Peer-reviewed | Open Access | Multidisciplinary
Over the past fifteen years, deep learning has revolutionized medical imaging, particularly in the automated detection of brain tumors. This paper presents a domain-adapted object detection framework, YOLOv8-Med, specifically optimized for clinical applications. Building upon advances in Convolutional Neural Networks (CNNs), the model integrates depthwise separable convolutions, attention-driven modules, and medical-domain-specific feature extractors to enhance detection accuracy without compromising speed.
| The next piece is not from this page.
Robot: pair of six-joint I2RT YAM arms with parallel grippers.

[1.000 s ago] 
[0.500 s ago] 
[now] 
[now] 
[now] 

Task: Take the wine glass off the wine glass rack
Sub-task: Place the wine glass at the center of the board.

The proposed system was benchmarked against established architectures including YOLOv8x, YOLOv7, EfficientDet-D7, and Faster R-CNN. Experimental evaluations on standard datasets demonstrated the superiority of YOLOv8-Med, achieving a precision of 93.5%, mAP@0.5 of 94.8%, and an inference speed of 49 FPS. These metrics affirm its potential for real-time deployment in clinical settings. Additionally, the model showed improved delineation of tumor boundaries and contextual understanding of complex radiographic features. Future work will investigate integration with multi-modal data (e.g., PET, CT), domain adaptation techniques, and edge deployment for point-of-care diagnostics. This study underscores the potential of optimized CNN-based frameworks to augment radiological decision-making and accelerate the adoption of AI in medical workflows.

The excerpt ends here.